Discussion in 'GENERAL DISCUSSION' started by Mben, Jun 20, 2016.

  1. Mben

    Mben No Deposit Forum Admin Staff Member

    Although heat and humidity have been here for weeks, your desktop calendar finally says "Summer Begins" on today's square. It's like a little celebration for the soul and the little kid inside us that still gets excited for everything summer.

    The beginning of summer, or summer solstice as astronomers and meteorologist call it, occurs at 6:34 p.m. sharp.

    But don't get caught wishing someone a "Happy longest day of the year!" It happened in our morning meeting!

    Yes, we've all done it. It's just what people say. The first day of winter you'll hear it's the shortest day of the year and for summer it's the opposite.

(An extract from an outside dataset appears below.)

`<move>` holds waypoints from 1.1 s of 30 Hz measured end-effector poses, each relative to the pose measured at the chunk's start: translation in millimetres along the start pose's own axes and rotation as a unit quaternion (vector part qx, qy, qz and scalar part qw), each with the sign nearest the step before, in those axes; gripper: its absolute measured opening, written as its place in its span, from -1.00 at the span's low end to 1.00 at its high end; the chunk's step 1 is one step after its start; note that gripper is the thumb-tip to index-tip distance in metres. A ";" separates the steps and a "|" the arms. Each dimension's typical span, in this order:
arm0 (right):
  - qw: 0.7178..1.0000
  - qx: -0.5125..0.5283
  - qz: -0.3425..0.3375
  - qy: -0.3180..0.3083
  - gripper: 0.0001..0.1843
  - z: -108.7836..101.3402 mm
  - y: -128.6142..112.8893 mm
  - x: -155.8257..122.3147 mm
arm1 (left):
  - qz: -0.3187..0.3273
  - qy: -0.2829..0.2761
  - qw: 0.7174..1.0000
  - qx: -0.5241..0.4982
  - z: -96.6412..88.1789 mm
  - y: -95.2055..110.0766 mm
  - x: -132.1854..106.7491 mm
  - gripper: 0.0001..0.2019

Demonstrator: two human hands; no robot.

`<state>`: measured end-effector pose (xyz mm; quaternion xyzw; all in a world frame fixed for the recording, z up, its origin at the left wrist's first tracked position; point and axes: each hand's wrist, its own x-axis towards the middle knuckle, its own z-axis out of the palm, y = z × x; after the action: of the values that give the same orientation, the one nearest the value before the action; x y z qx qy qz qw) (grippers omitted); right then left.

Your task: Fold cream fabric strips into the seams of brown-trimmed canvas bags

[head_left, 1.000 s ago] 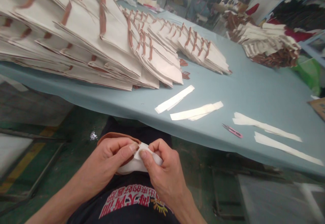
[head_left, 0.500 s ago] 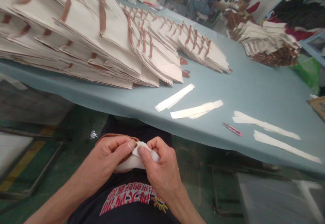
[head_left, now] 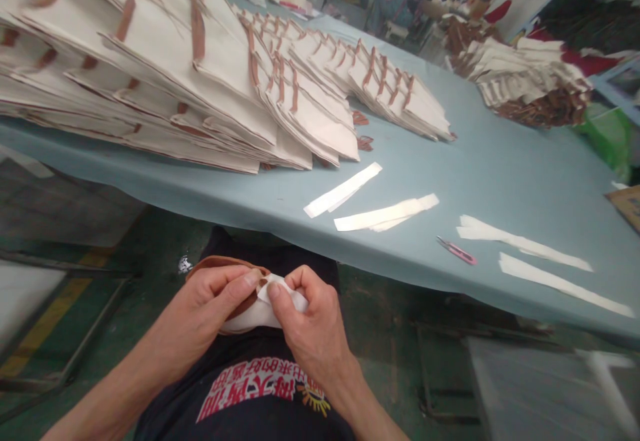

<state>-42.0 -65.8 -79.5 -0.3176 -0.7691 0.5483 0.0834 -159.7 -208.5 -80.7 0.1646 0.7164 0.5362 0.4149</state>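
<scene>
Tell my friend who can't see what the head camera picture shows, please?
Two bare hands, the left hand and right hand, pinch a small piece of white cloth with brown trim over the person's lap. Beyond lies a blue-grey table with big stacks of cream fabric pieces with brown straps, loose white strips and a small pink cutter.

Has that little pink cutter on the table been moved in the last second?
No. The pink cutter keeps its place between the folded strips and the long strips; only the head camera shifted slightly.
</scene>
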 end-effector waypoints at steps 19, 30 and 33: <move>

    But what we should actually be saying is: "Happy longest amount of daylight day!"

    It sounds silly, but it's a better reflection of day.

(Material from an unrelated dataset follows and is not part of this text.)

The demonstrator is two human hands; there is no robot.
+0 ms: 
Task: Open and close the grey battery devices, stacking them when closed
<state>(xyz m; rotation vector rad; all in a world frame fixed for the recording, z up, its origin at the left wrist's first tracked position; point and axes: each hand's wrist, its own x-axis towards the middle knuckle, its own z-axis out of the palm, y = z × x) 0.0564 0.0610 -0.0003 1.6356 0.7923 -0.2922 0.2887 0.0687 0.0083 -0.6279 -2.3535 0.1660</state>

    A day only has 24 hours, so today can't be any longer than tomorrow.

    The sun rises at 6:13 a.m. here on the summer solstice and sets at 9:08 p.m. That's 14 hours and 55 minutes of daylight to enjoy! After today, the sunrise will start getting a little later and the sunset a little earlier. Eventually by the winter solstice, we'll have a measly nine hours and 25 minutes of daylight.

    We aren't trying the change the world here. But you better believe if one of our meteorologists says today is the "longest day of the year" on air, we immediately get called out via email or social media.

    That's because the day is still 24 hours. It's the hours of daylight that are the longest!

    Happy Summer Solstice, friends!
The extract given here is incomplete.